Сначала я был шестнадцатым, но в течение одного месяца многих обогнал.
Я был бы и по поведению шестым, но monsieur Беген — человек достойный презрения.
Меня должны были передать другому воспитателю, но Беген сам напросился, что хочет меня взять, ибо надеялся на доход, при этом вовсе не заботясь обо мне.
В Лицее вообще не любят пришельцев из Москвы.
Беген, как только убедился, что не может рассчитывать на то, на что было рассчитывал, очень плохо отрекомендовал меня генералу.
Тут достойный презрения Беген исчезает за кулисами.
В ореоле мягких и твердых знаков, с дребезжащим хвостом эпитетов и рифм неуклюжей допушкинской музы (ибо в истории литературы мы никогда не приблизимся к Пушкину, как по всеобщей истории не дойдем до французской революции), вступает Гроздов, мой очередной преследователь.
Что это там у тебя, Салтыков, не прячь, не прячь, и так видел.
Отдай эти бредни.
Полагаешь, что разбираешься в канонах стихосложения лучше, чем преподаватель российской словесности?
За предосудительные литературные опыты.
За равнодушие по отношению к замечаниям и продолжение предосудительных литературных опытов.
За непослушание и повторяющиеся предосудительные опыты.
Гроздов еще не сходит освистанный с лицейских подмостков, но пока — перемена и беззаботный рекреационный гомон.
Кто станет Пушкиным Тринадцатого Курса?
Брунст шьет изысканней, чем Маркевич.
Чепуха, моему дяде Маркевич соорудил панталоны, говорю вам, божественно.

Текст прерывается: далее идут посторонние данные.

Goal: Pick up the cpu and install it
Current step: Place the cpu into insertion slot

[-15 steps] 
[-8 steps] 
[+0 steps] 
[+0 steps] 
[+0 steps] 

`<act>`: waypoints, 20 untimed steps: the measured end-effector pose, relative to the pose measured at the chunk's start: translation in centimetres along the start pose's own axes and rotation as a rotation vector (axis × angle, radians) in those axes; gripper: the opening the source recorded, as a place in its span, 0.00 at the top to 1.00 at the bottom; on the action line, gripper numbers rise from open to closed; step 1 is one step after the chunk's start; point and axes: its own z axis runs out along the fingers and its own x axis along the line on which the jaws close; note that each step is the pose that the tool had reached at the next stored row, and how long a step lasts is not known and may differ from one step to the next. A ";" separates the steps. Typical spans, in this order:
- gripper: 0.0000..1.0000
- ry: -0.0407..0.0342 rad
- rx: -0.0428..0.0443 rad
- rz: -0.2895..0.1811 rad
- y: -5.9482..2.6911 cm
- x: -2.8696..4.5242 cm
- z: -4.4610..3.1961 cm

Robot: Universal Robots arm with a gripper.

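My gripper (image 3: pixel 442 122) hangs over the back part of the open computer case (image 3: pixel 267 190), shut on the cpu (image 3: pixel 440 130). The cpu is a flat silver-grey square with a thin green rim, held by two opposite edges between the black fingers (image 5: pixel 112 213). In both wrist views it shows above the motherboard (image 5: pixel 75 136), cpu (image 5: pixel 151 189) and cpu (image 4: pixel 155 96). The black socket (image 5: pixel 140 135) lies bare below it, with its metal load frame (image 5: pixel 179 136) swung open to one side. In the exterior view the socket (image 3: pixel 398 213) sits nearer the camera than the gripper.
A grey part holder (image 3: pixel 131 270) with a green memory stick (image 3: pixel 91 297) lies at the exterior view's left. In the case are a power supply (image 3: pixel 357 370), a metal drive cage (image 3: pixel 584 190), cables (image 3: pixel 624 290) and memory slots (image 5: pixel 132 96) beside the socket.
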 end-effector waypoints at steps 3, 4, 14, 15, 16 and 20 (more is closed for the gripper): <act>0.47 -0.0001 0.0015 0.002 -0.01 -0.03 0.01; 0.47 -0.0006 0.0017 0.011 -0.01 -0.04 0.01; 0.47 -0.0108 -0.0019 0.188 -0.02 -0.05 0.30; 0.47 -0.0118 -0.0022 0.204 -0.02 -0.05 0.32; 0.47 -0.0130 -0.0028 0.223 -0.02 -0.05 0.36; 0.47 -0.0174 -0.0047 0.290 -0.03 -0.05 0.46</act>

На Одиннадцатом есть Зотов, на Двенадцатом — Семенов.
Пушкиным Тринадцатого будет Салтыков.
К Даме, Очаровавшей Меня Своими Глазами.
Господа, что это за дама очаровала умника?
А все же Брунст это Брунст.
Профессор Баршев учит, что высший идеал справедливости превосходно воплощается в кнуте.

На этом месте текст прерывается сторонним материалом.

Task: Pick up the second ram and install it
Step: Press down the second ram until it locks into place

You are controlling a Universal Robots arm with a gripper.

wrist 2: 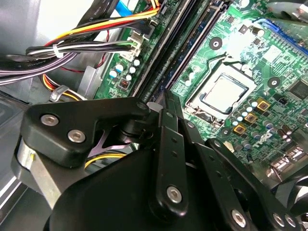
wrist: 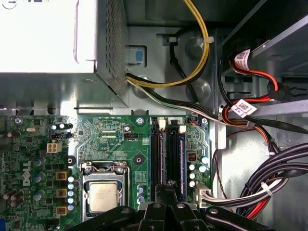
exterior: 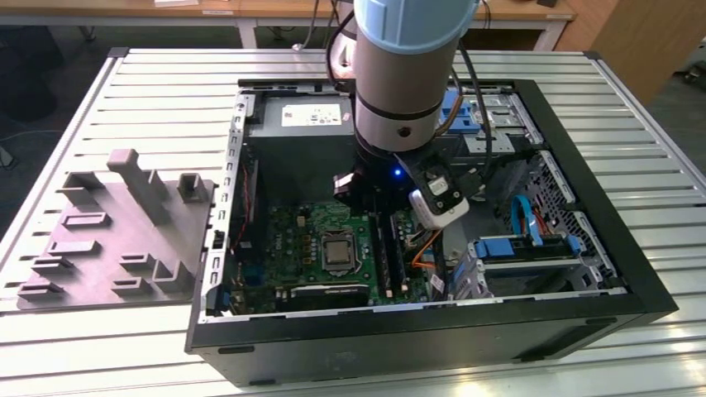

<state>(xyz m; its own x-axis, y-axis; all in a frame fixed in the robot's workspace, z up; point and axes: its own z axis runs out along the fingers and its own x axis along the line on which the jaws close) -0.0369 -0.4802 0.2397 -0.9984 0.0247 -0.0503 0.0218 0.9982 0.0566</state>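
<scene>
The ram (wrist: 182,156) is a thin blue stick standing on edge in one of the long black slots (wrist: 172,154) beside the silver processor (wrist: 103,197). In the second wrist view its dark blue edge (wrist 2: 188,54) runs along the same slots. My gripper (wrist: 169,186) is low over the near end of the slot bank, with its black fingers drawn together and nothing visible between them. Whether the tips touch the stick is hidden. In the exterior view the gripper (exterior: 379,217) hangs inside the open computer case (exterior: 574,322), over the green motherboard (exterior: 320,240).
The grey power-supply box (wrist: 48,38) lies just beyond the slots. Bundles of yellow, black and red cables (wrist: 269,187) crowd the side next to them. Blue drive brackets (exterior: 518,244) fill the case's far side. A grey parts holder (exterior: 121,236) lies on the slatted table at the exterior view's left.
</scene>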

В связи с изменением устава профессор Баршев перед концом учебного года изменил свои взгляды.
Высший идеал справедливости не воплощается в кнуте, а лишь в треххвостой плетке.
Parlons bas, parlons bas, ici près j’ai vu Judas.

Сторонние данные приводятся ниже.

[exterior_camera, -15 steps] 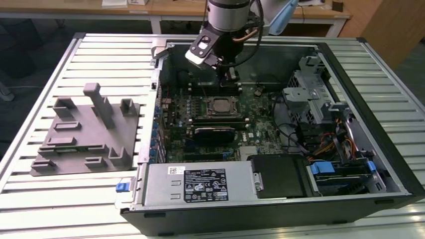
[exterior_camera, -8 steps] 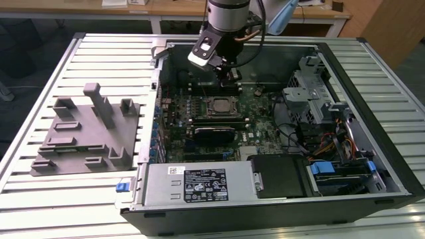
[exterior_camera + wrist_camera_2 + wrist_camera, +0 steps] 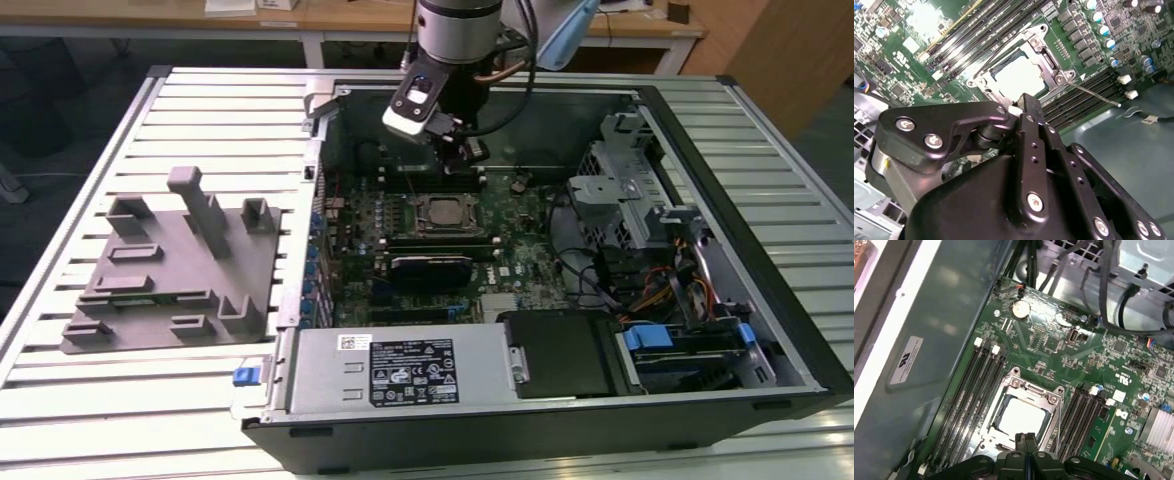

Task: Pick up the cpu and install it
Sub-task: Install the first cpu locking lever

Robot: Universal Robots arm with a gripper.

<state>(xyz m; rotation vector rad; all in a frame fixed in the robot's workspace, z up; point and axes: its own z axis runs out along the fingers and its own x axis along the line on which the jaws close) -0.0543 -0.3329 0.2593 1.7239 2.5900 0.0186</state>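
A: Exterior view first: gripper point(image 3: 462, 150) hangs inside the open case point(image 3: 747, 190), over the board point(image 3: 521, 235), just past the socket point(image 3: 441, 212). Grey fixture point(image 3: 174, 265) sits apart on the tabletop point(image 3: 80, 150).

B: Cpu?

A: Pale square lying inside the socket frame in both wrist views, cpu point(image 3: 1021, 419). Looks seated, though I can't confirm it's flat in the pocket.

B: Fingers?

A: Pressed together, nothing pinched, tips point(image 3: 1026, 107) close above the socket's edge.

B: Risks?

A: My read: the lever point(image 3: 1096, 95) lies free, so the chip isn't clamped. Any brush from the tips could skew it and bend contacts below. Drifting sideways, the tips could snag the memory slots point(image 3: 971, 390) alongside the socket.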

Всем встать и к стене. Поднять матрасы.
Проявленное расследование выявило, что Унковский и князь Эрдели прельстились никчемным обаянием новых идей, которыми бывший воспитанник Петрашевский ослепил их разум. Как особенно податливых влиянию подобных фальшивых доктрин постановляется.
Parlons bas, parlons bas.
Тут продолжение роли Гроздова.
Салтыков, поздравляю, как-никак ваше стихотворение в петербургском журнале.
Я не нуждаюсь в ваших поздравлениях.
Салтыков, этот ответ звучит дерзко.
Тринадцатый курс заявляет, что игнорирует господина Гроздова.
Бунт? Бунт? Вы еще меня попомните!
Лишь теперь он окончательно сходит со сцены, а вместе с Гроздовым — мы все, по четыре, военным шагом, в темнозеленых мундирах, раз-два, раз-два, с красными отворотами, раз-два, впереди худой генеральский кадык.